# PROBLEM TO SOLVE
Word-for-word transcription: reproduce all of the data, but not the pictures.

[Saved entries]
=== Section Start ===
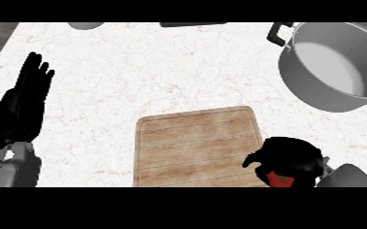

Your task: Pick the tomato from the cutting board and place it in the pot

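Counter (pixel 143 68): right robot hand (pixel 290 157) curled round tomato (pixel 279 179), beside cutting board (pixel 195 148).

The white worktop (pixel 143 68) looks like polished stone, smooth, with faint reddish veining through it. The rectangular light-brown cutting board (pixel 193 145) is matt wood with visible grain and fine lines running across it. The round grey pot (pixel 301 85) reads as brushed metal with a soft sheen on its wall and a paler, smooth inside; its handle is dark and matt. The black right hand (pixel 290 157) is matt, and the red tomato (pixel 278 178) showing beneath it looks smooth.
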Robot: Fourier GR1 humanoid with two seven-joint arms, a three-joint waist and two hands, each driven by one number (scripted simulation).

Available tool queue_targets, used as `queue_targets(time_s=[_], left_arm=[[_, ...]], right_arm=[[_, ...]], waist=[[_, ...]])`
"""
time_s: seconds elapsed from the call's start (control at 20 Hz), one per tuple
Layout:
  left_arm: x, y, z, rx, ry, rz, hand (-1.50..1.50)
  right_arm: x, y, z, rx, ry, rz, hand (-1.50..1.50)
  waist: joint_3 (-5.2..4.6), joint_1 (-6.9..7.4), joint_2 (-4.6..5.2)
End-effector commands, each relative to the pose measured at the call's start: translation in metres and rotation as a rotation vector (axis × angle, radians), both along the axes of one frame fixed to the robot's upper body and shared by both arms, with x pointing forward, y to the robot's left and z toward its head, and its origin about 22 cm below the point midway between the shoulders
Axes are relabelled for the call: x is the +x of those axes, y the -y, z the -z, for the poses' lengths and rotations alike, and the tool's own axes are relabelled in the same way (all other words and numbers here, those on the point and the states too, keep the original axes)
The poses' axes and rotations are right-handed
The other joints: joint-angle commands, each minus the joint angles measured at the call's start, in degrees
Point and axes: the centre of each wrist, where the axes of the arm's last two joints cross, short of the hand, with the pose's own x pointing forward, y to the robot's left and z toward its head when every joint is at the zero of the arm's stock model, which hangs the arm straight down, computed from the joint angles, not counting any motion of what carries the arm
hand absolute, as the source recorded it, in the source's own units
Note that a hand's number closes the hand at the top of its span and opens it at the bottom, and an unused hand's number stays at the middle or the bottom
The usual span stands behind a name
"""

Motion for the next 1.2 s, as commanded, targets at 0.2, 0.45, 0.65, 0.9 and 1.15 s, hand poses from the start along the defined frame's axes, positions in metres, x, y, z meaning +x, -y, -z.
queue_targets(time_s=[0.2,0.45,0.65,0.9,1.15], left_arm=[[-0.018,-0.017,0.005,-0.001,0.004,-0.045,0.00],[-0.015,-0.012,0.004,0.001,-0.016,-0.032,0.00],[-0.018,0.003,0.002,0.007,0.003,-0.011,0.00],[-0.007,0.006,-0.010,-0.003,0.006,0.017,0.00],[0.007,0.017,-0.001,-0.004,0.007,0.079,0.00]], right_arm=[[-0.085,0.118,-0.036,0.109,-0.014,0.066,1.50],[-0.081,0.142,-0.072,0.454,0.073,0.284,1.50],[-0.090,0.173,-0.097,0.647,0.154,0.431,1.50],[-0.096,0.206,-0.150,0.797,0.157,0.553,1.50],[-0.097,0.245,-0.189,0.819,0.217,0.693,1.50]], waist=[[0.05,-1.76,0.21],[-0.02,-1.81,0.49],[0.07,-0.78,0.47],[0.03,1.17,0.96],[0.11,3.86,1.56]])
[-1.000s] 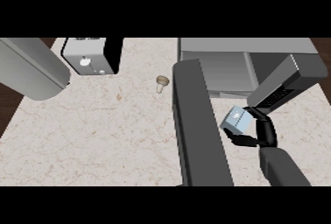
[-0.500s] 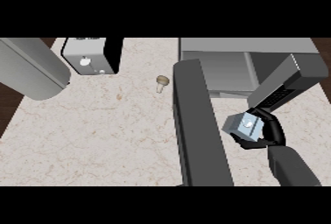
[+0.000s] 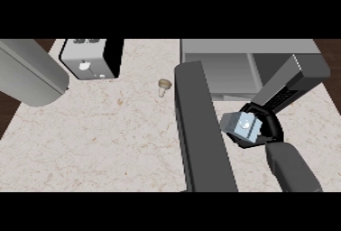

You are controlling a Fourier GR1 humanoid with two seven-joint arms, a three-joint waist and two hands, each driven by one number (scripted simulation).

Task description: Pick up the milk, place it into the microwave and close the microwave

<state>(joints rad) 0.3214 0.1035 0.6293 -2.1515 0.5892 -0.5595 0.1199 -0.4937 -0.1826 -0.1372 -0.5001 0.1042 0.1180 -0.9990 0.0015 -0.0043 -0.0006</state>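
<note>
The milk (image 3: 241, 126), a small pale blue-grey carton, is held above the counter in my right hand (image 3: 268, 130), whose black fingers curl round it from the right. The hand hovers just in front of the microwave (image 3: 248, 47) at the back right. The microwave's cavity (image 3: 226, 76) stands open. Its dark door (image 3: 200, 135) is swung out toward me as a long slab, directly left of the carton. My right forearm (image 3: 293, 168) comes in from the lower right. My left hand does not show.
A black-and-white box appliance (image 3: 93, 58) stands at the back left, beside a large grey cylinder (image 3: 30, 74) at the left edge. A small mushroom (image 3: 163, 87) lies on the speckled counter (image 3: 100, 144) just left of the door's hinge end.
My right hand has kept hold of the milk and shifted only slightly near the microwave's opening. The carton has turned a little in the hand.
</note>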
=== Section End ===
# PROBLEM SOLUTION
Your task: Pick the tomato from the cutting board and place it in the pot

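Counter (pixel 143 68): right robot hand (pixel 290 157) curled round tomato (pixel 279 179), beside cutting board (pixel 195 148).

The white worktop (pixel 143 68) looks like polished stone, smooth, with faint reddish veining through it. The rectangular light-brown cutting board (pixel 193 145) is matt wood with visible grain and fine lines running across it. The round grey pot (pixel 301 85) reads as brushed metal with a soft sheen on its wall and a paler, smooth inside; its handle is dark and matt. The black right hand (pixel 290 157) is matt, and the red tomato (pixel 278 178) showing beneath it looks smooth.
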Robot: Fourier GR1 humanoid with two seven-joint arms, a three-joint waist and two hands, each driven by one number (scripted simulation).

Available tool queue_targets, used as `queue_targets(time_s=[_], left_arm=[[_, ...]], right_arm=[[_, ...]], waist=[[_, ...]])`
"""
time_s: seconds elapsed from the call's start (control at 20 Hz), one per tuple
Layout:
  left_arm: x, y, z, rx, ry, rz, hand (-1.50..1.50)
  right_arm: x, y, z, rx, ry, rz, hand (-1.50..1.50)
  waist: joint_3 (-5.2..4.6), joint_1 (-6.9..7.4), joint_2 (-4.6..5.2)
End-effector commands, each relative to the pose measured at the call's start: translation in metres and rotation as a rotation vector (axis × angle, radians), both along the axes of one frame fixed to the robot's upper body and shared by both arms, with x pointing forward, y to the robot's left and z toward its head, and its origin about 22 cm below the point midway between the shoulders
Axes are relabelled for the call: x is the +x of those axes, y the -y, z the -z, for the poses' lengths and rotations alike, and the tool's own axes are relabelled in the same way (all other words and numbers here, those on the point and the states too, keep the original axes)
The poses' axes and rotations are right-handed
The other joints: joint-angle commands, each minus the joint angles measured at the call's start, in degrees
Point and axes: the centre of each wrist, where the axes of the arm's last two joints cross, short of the hand, with the pose's own x pointing forward, y to the robot's left and z toward its head when every joint is at the zero of the arm's stock model, which hangs the arm straight down, computed from the joint angles, not counting any motion of what carries the arm
hand absolute, as the source recorded it, in the source's own units
Note that a hand's number closes the hand at the top of its span and opens it at the bottom, and an unused hand's number stays at the middle or the bottom
The usual span stands behind a name
"""

Motion for the next 1.2 s, as commanded, targets at 0.2, 0.45, 0.65, 0.9 and 1.15 s, hand poses from the start along the defined frame's axes, positions in metres, x, y, z meaning +x, -y, -z.
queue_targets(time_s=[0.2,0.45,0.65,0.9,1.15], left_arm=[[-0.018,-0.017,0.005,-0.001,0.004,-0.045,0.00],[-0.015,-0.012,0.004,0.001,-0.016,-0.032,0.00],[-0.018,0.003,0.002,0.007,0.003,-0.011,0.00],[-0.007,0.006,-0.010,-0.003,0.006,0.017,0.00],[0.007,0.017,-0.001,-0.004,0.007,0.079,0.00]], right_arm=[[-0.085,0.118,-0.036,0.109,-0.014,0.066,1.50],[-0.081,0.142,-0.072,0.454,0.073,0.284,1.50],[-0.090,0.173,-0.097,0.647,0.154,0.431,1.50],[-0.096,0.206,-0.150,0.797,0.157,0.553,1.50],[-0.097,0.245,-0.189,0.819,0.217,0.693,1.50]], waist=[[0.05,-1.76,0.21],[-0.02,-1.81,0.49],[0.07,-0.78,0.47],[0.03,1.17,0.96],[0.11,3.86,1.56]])
[-1.000s] 
[-0.500s] 
[+0.000s] 

You are controlling a Fourier GR1 humanoid with two seven-joint arms, a three-joint waist and two hands, each driven by one number (scripted simulation).

Task description: Pick up the milk, place it into the microwave and close the microwave

<state>(joints rad) 0.3214 0.1035 0.6293 -2.1515 0.5892 -0.5595 0.1199 -0.4937 -0.1826 -0.1372 -0.5001 0.1042 0.1180 -0.9990 0.0015 -0.0043 -0.0006</state>
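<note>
The milk (image 3: 241, 126), a small pale blue-grey carton, is held above the counter in my right hand (image 3: 268, 130), whose black fingers curl round it from the right. The hand hovers just in front of the microwave (image 3: 248, 47) at the back right. The microwave's cavity (image 3: 226, 76) stands open. Its dark door (image 3: 200, 135) is swung out toward me as a long slab, directly left of the carton. My right forearm (image 3: 293, 168) comes in from the lower right. My left hand does not show.
A black-and-white box appliance (image 3: 93, 58) stands at the back left, beside a large grey cylinder (image 3: 30, 74) at the left edge. A small mushroom (image 3: 163, 87) lies on the speckled counter (image 3: 100, 144) just left of the door's hinge end.
My right hand has kept hold of the milk and shifted only slightly near the microwave's opening. The carton has turned a little in the hand.
</note>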

The answer, as written, is complete.